> Exercise goal
Where a line of the following data contains the string "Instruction", include it in the tally. Report the total alone.

> Data excerpts
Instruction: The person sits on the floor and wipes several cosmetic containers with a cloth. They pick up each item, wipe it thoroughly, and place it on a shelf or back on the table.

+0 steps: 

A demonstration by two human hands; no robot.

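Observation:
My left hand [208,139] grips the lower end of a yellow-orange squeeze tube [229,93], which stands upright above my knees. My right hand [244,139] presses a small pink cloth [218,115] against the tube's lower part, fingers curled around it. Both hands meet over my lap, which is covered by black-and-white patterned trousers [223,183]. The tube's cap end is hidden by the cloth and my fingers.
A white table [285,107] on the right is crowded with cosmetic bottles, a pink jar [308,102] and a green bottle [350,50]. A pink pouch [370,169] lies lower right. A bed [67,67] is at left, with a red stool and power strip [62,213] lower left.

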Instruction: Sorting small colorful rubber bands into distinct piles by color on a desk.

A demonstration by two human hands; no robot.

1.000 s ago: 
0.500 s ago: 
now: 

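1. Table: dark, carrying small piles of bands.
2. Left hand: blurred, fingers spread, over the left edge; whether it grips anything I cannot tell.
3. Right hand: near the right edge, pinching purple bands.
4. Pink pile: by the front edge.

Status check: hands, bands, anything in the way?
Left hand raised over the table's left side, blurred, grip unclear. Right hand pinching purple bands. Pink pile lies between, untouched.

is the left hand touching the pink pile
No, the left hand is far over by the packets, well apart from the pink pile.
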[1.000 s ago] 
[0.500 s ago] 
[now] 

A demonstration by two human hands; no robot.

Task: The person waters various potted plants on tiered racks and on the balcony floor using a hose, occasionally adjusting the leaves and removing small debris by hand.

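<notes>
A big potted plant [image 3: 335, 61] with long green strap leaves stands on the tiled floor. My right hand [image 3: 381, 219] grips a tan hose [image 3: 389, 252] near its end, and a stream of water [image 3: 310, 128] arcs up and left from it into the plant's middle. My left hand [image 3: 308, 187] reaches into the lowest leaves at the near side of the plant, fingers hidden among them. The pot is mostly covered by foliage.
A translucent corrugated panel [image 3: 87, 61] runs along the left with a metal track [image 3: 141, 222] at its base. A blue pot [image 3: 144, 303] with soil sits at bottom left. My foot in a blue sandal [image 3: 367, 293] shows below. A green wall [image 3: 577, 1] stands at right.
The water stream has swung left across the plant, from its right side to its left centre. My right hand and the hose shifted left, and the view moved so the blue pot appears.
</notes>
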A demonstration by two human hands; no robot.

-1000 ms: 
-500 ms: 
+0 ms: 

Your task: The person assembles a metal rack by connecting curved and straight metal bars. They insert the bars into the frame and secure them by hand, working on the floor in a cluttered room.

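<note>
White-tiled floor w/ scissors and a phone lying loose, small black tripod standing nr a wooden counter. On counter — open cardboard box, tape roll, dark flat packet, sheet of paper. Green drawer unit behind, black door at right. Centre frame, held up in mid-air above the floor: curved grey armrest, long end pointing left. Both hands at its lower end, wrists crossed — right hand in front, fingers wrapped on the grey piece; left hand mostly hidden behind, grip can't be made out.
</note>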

> Response area
2